If you're like most marketing executives, 2013 was a year of unprecedented change for you and your team.

And you'd be hard pressed to find an area of marketing with more ups and downs than SEO. From Penguins to Hummingbirds, 2013 proved to be a year where the rules of SEO were rewritten on a monthly basis.

Considering the unpredictability inherent in today's SEO world, what kind of actionable instructions and goals can you set for your SEO staff?

Well that's exactly what I'm going to cover in today's post.

#1 Be Less "Over There"

In the not so distant past SEOs worked in a bubble.

"Go build links and fiddle with meta tags", most marketing managers would utter to their SEO staff, "We'll be busy working on this year's Super Bowl Ad".

No more.

The goal of SEO today is to get the most search engine value out of all of the things your business already does.

For example, let's say that you're putting out a new product. Your SEOs job is to optimize landing pages for that product and leverage the new product for links (through blogger outreach, reviews etc).

She can't do that if she's locked in a room by herself.

So this year's goal should be to recognize the unique talents and insights SEOs bring to the table and leverage those as part of your overall marketing strategy.

#2 Teach Us Cool Stuff

I find that a lot of in-house SEOs -- for fear of sounding like a technical nerd -- keep their valuable SEO insights to themselves.

(This also happens quite a bit to a company's web developers)

But the more SEO information you know, the more you can help your SEO do their job.

So this is the year to encourage your SEO team to share their thoughts and feedback on your marketing plan. They may just wow you with an awesome idea for a piece of content that will get you more traffic, leads and customers from your next marketing push.

#3 Help Us With PR Campaigns

PR isn't just about the press anymore. PR is now integrated with blogger outreach, content marketing and SEO.
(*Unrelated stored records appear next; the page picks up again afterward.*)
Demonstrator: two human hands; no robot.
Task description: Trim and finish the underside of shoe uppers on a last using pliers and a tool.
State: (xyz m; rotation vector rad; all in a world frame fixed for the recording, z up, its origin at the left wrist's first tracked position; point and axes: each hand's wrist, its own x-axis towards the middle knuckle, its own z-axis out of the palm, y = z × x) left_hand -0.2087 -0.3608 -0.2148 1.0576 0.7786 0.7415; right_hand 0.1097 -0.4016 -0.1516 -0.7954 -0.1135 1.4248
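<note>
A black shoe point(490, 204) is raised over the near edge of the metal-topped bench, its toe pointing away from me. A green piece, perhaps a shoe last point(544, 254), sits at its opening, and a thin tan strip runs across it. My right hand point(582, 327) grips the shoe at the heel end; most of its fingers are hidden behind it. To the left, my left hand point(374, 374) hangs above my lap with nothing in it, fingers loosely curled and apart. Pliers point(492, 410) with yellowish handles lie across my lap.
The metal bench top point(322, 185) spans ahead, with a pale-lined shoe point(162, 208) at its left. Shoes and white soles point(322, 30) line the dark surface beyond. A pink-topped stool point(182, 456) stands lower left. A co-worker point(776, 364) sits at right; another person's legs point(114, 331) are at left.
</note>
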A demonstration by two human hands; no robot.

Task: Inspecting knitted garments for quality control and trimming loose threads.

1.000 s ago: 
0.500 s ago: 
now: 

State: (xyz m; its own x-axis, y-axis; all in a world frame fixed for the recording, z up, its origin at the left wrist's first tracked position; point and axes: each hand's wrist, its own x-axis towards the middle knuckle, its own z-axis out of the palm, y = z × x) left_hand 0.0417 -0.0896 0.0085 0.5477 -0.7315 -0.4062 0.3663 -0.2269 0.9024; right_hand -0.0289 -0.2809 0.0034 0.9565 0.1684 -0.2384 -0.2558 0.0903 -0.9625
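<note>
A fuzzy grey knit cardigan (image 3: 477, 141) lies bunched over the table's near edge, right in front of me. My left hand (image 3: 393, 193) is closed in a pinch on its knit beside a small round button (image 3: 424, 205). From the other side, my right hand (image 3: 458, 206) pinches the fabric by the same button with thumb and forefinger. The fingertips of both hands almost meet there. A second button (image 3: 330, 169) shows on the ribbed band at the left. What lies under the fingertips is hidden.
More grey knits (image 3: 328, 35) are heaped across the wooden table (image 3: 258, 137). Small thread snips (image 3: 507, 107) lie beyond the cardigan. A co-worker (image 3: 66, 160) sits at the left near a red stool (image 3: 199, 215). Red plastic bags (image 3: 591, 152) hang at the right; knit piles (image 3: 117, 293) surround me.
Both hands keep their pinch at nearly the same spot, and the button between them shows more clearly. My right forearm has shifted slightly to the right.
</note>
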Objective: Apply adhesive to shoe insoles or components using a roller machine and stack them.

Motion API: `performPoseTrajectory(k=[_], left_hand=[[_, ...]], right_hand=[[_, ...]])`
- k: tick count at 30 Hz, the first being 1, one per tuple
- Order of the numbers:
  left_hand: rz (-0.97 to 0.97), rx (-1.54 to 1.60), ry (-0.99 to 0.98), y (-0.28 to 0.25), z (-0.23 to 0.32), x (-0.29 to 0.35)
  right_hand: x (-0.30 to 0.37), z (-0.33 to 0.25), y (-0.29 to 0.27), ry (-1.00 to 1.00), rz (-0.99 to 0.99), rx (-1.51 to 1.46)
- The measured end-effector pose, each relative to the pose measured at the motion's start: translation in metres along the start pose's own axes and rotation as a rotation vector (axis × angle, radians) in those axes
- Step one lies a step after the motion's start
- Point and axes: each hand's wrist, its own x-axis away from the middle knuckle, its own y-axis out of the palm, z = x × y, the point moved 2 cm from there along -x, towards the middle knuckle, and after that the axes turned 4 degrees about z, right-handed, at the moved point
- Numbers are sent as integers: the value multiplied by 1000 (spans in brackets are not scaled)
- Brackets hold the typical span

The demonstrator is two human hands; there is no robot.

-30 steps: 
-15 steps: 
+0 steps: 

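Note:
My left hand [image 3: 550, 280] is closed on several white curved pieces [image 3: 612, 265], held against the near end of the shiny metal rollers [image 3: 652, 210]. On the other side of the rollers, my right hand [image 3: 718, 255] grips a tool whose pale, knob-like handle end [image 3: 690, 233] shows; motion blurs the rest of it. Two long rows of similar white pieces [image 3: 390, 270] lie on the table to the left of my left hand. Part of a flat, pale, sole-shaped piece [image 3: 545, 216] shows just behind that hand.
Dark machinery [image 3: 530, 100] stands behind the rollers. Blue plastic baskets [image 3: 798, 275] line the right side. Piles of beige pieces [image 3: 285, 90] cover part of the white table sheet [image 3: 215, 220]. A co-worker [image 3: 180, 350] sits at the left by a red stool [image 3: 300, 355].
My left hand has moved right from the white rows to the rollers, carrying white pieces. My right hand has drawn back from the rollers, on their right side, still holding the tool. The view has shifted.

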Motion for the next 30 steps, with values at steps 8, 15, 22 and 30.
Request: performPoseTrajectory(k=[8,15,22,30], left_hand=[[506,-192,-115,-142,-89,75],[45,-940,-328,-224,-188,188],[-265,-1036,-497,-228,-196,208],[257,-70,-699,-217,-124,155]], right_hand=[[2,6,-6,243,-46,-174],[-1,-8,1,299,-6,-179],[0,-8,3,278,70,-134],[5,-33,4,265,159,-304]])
Take the humble press release.

Despite that the fact that press releases are potential traffic powerhouses, most of them are old-school...and published without considering SEO.

And considering how well press releases tend to perform in search (at least in the short term), it makes sense to get your SEO involved in the process.

An SEO-optimized press release will perform much better for you. And who better to involve than someone that's an expert at finding keywords that customers actually use to find your products and services?

#4 Get Us Mentions from Bloggers

I don't need to tell you that getting a mention (or even better, a recommendation) from a blogger is a traffic and sales gold mine.

However, most PR and marketing folks go about blogger outreach all wrong.

Instead of building a relationship, they send promotional press releases or hard sells.

Fortunately, you probably have someone sitting right next to you that knows how to do email outreach like a pro: your SEO. So ask them to help -- or perhaps even execute -- your next blogger outreach campaign.

#5 Give Us More Technical Suggestions

In some ways, high rankings are the by-product of awesome marketing.

But there's one exception to that: the technical side of SEO. No amount of inbound marketing will overcome technical SEO issues you have on your site.

But to get your SEO involved in technical suggestions, you have to respect what they have to say. For example, there are a hundred ways to make WordPress more SEO friendly. And that's just one CMS!

Imagine all of the opportunities you have on your entire site, from your homepage to your sitemap. And if you run an eCommerce site, technical SEO (like duplicate content and canonical URLs). can make or break your search engine visibility.

Despite this I've seen a lot a marketing executives resistant to doing something so head-slappingly-obvious, like changing their URL structures from "site.com/wa55-2.as24/t55.aspx" to "site.com/search-engine-optimization".

This should be the year that you encourage input about technical SEO from your SEO staff. You don't have to implement every suggestion, but you should at least take them into strong consideration.